Brief: State how many lines of the entries hold the string "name", and output nothing but that count.

Start of Data records

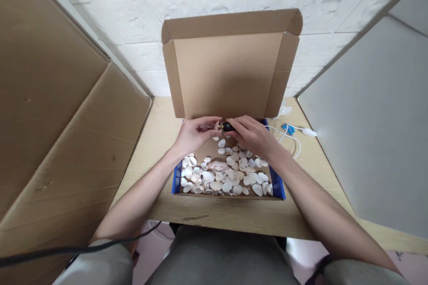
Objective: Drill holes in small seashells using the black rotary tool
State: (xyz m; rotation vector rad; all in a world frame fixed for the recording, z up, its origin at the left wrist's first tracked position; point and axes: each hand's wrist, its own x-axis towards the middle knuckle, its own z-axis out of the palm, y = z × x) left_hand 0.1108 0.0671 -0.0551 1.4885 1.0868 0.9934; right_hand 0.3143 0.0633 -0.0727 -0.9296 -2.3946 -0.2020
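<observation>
Pinkish shell (217,126) and black tool (228,126) in a two-handed grip, as I view them from my remote station. The shell sits at the left fingertips, above the far part of the box; the tool's brass-coloured tip meets it or lies just beside it, which I cannot tell. My left hand (194,133) is closed to a narrow pinch, thumb below and fingers above, with the shell between. My right hand (252,136) is curled around the tool's body, fingers nearly together, knuckles uppermost.

Nearer to me than the grip, loose pale shells (227,186) cover much of the box floor, and a rough pink shell (218,166) lies among them. The blue-sided box (278,186) surrounds them; its brown lid (230,71) stands raised beyond the grip. To the right of the grip, a white cable (297,144) emerges from behind the right hand and loops near a small blue object (288,129). Beneath everything is the wooden table (207,209); a cardboard panel (123,102) stands well to the left.
</observation>
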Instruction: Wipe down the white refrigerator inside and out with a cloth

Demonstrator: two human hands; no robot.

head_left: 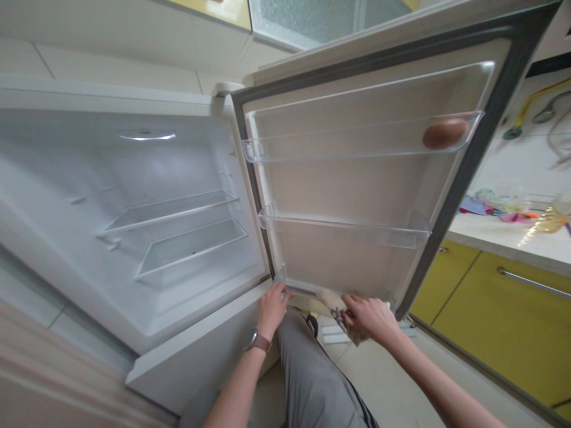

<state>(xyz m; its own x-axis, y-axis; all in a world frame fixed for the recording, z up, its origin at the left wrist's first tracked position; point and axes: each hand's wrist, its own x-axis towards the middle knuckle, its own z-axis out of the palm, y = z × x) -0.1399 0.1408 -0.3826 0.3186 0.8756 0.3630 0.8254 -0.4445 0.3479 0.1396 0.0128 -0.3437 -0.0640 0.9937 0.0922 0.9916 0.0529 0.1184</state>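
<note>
The fridge door [339, 184] stands wide open to the right of the fridge compartment [169, 160]. At the door's lower hinge-side corner, my left hand [270, 308] has its fingers curled over the end of the clear bottom door shelf [281, 274]. A beige patterned cloth [329, 299] is bunched in my right hand [369, 316], against the lower edge of the door. Part of the cloth hangs below my fingers. In the upper door shelf [339, 142] lies a brown, rounded object [445, 133], seen blurred through the plastic.
Two glass shelves [191, 246] sit inside the fridge. To the right is a counter [513, 235] with colourful items on it, above yellow-green cabinets [504, 309]. My grey-trousered leg [312, 368] is beneath the door, over a tiled floor [379, 380].
</note>
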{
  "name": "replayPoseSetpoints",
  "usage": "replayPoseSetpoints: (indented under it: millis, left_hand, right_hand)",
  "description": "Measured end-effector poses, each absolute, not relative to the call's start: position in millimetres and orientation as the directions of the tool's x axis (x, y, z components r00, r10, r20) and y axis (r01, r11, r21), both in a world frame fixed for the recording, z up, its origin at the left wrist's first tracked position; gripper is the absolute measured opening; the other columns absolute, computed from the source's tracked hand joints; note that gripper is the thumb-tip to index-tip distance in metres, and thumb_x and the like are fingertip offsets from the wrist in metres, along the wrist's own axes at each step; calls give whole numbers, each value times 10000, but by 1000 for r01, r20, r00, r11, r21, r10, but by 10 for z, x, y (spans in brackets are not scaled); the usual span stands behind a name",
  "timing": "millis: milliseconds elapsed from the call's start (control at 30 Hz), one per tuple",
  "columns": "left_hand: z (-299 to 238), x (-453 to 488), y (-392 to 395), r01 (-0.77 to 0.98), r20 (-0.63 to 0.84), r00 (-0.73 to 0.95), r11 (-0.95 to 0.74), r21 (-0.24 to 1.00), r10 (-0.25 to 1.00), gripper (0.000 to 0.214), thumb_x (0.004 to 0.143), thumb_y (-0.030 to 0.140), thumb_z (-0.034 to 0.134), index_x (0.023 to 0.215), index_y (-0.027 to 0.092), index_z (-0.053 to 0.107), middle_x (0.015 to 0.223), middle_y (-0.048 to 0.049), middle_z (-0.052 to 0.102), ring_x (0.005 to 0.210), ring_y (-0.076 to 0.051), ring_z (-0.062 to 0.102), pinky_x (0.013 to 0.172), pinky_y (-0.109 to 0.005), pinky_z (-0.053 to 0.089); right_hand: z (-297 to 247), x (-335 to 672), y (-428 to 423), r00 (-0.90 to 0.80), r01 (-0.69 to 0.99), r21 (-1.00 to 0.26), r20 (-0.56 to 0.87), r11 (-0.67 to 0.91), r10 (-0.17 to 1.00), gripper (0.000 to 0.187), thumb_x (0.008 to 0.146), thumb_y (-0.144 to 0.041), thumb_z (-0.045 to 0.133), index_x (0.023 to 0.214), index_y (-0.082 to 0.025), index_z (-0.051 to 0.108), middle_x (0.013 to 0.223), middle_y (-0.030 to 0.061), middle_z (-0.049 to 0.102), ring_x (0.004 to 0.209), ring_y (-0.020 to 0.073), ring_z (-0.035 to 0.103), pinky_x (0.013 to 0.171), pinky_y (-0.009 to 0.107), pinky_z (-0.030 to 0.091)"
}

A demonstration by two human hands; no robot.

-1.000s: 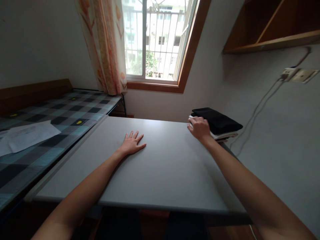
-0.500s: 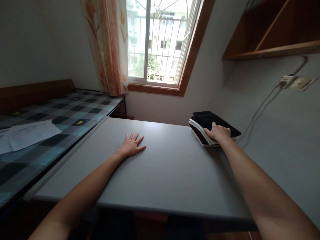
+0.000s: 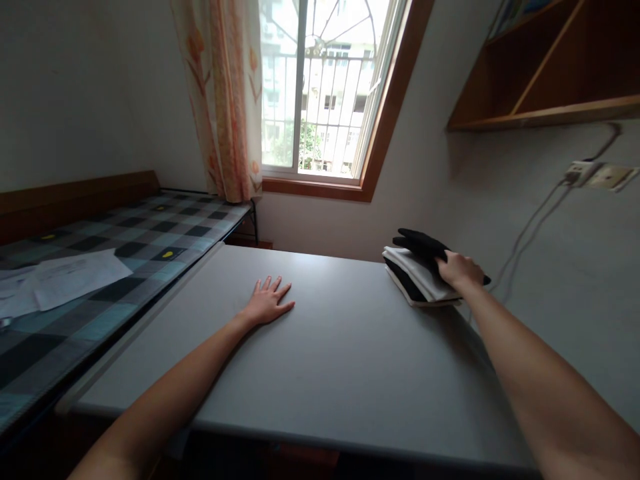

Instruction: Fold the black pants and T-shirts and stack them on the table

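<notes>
My left hand (image 3: pixel 269 302) lies flat on the grey table (image 3: pixel 325 360) with its fingers spread, holding nothing. My right hand (image 3: pixel 459 270) is at the table's far right, fingers closed on the top black folded cloth (image 3: pixel 419 245), whose near edge is lifted off the pile. Under it lies a stack of folded white and black cloths (image 3: pixel 417 280) by the wall.
A bed with a checked cover (image 3: pixel 100 260) runs along the table's left side, with white papers (image 3: pixel 75 275) on it. Behind are a barred window (image 3: pixel 325 93) and a curtain (image 3: pixel 225 100). A wooden shelf (image 3: pixel 545 73) and a wall socket with cables (image 3: pixel 595 175) are on the right.
My right hand moved from the stack's near corner onto its top and gripped the black cloth, which now lifts off the pile. The view tilted down a little. My left hand stayed put.
</notes>
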State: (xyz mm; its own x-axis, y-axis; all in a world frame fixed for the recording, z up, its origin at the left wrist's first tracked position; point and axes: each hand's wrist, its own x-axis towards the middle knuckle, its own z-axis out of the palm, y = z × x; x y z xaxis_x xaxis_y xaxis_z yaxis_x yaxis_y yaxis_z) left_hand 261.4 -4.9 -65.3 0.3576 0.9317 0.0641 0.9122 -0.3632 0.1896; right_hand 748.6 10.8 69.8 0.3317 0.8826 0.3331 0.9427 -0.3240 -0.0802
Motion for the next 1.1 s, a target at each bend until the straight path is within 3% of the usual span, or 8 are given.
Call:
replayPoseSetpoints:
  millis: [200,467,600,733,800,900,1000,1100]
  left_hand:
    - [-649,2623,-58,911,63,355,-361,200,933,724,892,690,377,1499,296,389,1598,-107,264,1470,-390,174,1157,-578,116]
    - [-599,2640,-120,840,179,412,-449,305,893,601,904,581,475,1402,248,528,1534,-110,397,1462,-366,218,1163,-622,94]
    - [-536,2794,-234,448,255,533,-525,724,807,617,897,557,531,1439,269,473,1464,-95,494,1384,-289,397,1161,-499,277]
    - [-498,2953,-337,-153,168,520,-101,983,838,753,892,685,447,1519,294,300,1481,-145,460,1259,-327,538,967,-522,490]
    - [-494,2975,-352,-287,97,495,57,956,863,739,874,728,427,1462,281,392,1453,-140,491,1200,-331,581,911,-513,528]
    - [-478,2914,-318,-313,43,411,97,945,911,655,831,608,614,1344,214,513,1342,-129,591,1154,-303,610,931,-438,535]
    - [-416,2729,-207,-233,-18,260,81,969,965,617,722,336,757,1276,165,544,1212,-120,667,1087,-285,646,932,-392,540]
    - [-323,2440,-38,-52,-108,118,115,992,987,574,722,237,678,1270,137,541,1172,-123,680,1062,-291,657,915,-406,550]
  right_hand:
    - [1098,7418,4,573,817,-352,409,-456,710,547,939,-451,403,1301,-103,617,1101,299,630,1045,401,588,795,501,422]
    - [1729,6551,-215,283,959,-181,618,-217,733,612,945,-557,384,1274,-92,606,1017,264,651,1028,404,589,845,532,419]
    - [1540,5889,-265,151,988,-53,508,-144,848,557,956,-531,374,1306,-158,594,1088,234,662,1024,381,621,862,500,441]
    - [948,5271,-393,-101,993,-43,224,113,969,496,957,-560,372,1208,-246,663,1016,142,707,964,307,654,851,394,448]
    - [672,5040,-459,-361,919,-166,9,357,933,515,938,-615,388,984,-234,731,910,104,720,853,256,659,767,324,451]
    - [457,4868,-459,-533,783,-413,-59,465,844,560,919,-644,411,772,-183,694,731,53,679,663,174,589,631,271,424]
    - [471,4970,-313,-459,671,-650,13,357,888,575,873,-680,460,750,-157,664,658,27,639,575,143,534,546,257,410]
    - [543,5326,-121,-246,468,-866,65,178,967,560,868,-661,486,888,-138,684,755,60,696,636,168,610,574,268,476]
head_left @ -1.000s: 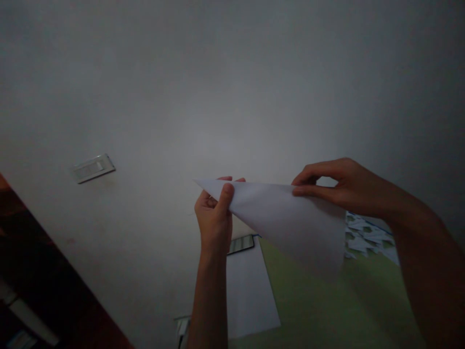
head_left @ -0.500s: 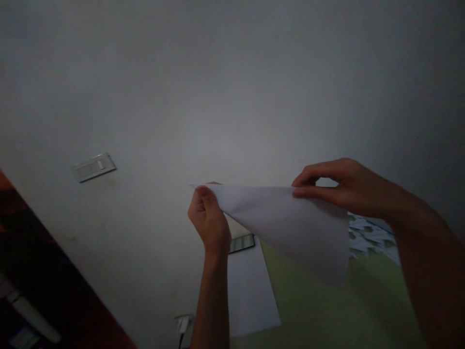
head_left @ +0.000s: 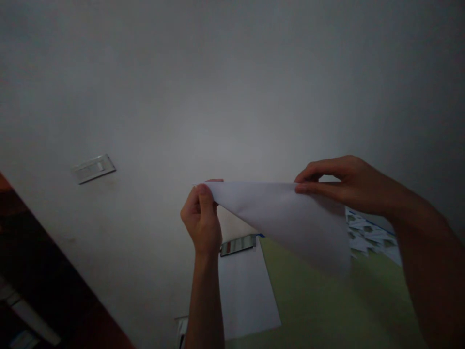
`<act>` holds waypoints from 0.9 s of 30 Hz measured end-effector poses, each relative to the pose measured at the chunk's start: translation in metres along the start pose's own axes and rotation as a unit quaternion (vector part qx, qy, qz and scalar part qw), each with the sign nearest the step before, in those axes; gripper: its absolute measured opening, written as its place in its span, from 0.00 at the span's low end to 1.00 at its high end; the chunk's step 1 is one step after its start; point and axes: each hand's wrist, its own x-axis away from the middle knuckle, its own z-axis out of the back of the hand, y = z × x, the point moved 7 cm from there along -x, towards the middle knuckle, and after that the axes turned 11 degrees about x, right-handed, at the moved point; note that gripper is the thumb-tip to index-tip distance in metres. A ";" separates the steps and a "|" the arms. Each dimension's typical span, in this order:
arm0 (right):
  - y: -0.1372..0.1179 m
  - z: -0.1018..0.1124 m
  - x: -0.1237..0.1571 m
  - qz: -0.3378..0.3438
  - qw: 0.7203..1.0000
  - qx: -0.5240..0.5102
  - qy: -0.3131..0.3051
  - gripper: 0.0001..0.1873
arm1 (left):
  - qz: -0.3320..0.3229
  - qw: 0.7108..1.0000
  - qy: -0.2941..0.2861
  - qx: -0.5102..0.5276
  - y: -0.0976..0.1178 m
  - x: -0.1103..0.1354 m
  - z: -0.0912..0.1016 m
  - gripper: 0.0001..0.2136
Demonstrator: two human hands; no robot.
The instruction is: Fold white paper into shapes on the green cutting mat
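The folded paper (head_left: 286, 218) stretches sideways between the hands: left hand (head_left: 200, 218) pinches its tip, right hand (head_left: 341, 186) pinches its top edge.

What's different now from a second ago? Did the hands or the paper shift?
The left hand slid a little leftward, out to the pointed tip of the folded paper, and now pinches it there; before, its thumb lay farther in on the paper's face. The right hand kept its pinch on the top edge, and the paper is held in the air much as before.
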 end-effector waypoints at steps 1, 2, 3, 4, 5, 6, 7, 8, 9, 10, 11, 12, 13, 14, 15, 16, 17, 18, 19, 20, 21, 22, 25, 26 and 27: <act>0.000 0.000 0.000 0.000 1.000 -0.001 0.000 0.20 | -0.004 1.000 0.003 -0.010 0.000 -0.001 0.002 0.19; 0.000 0.000 0.000 0.001 1.000 -0.002 -0.001 0.20 | -0.010 1.000 0.006 -0.020 0.001 -0.001 0.003 0.19; 0.000 -0.001 0.000 0.002 1.000 -0.004 -0.002 0.20 | -0.015 0.999 0.010 -0.029 0.002 -0.001 0.004 0.18; 0.000 -0.001 0.000 0.003 1.000 -0.005 -0.004 0.20 | -0.020 0.999 0.013 -0.037 0.003 -0.002 0.004 0.18; 0.000 -0.001 -0.001 0.005 1.000 -0.006 -0.005 0.20 | -0.025 0.999 0.015 -0.043 0.004 -0.002 0.004 0.17; -0.001 -0.001 -0.001 0.006 1.000 -0.008 -0.007 0.20 | -0.028 0.998 0.017 -0.048 0.005 -0.002 0.004 0.17; -0.001 -0.001 -0.001 0.007 1.000 -0.009 -0.008 0.20 | -0.032 0.998 0.018 -0.051 0.006 -0.002 0.004 0.17; -0.001 -0.001 -0.001 0.007 1.000 -0.009 -0.009 0.20 | -0.034 0.998 0.020 -0.052 0.006 -0.002 0.003 0.18; -0.001 -0.001 -0.001 0.007 1.000 -0.010 -0.011 0.19 | -0.035 0.998 0.022 -0.052 0.007 -0.002 0.003 0.18; 0.000 -0.002 -0.001 0.006 1.000 -0.010 -0.012 0.19 | -0.035 0.998 0.023 -0.049 0.007 -0.002 0.003 0.19; 0.000 -0.002 -0.001 0.006 1.000 -0.010 -0.013 0.19 | -0.035 0.998 0.025 -0.045 0.007 -0.002 0.003 0.19; 0.000 -0.002 -0.001 0.006 1.000 -0.009 -0.013 0.19 | -0.033 0.998 0.025 -0.040 0.007 -0.002 0.003 0.19; 0.000 -0.003 -0.001 0.006 1.000 -0.008 -0.014 0.20 | -0.031 0.999 0.023 -0.035 0.007 -0.002 0.002 0.19; 0.000 -0.003 -0.001 0.006 1.000 -0.007 -0.014 0.20 | -0.030 0.999 0.021 -0.030 0.007 -0.002 0.002 0.18; 0.000 -0.003 -0.001 0.006 1.000 -0.005 -0.013 0.20 | -0.030 0.999 0.018 -0.027 0.007 -0.002 0.001 0.18; -0.001 -0.002 -0.001 0.006 1.000 -0.003 -0.010 0.21 | -0.030 0.999 0.015 -0.025 0.007 -0.002 0.000 0.17; -0.001 -0.002 -0.001 0.006 1.000 -0.001 -0.007 0.21 | -0.031 0.999 0.011 -0.023 0.008 -0.002 -0.001 0.17; -0.001 -0.001 -0.001 0.006 1.000 0.000 -0.004 0.21 | -0.032 0.999 0.008 -0.021 0.008 -0.002 -0.001 0.17; -0.001 0.000 -0.001 0.006 1.000 0.000 -0.002 0.22 | -0.032 0.999 0.006 -0.020 0.009 -0.001 -0.002 0.17; -0.002 0.000 -0.001 0.005 1.000 0.001 0.000 0.22 | -0.032 0.999 0.005 -0.019 0.009 -0.001 -0.003 0.17; -0.002 0.001 -0.001 0.005 1.000 0.000 0.000 0.22 | -0.031 0.999 0.005 -0.018 0.009 -0.001 -0.004 0.17; -0.002 0.001 -0.001 0.005 1.000 0.000 0.000 0.22 | -0.031 0.999 0.006 -0.017 0.010 -0.001 -0.004 0.17; -0.002 0.001 -0.001 0.007 1.000 0.001 -0.002 0.22 | -0.034 0.999 0.015 -0.017 0.012 0.000 -0.005 0.16; -0.002 0.001 -0.001 0.010 1.000 0.002 -0.003 0.21 | -0.037 0.999 0.017 -0.016 0.012 0.000 -0.005 0.16; -0.002 0.001 -0.001 0.013 1.000 0.003 -0.004 0.21 | -0.040 0.999 0.020 -0.014 0.013 0.000 -0.004 0.16</act>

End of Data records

Response area: 2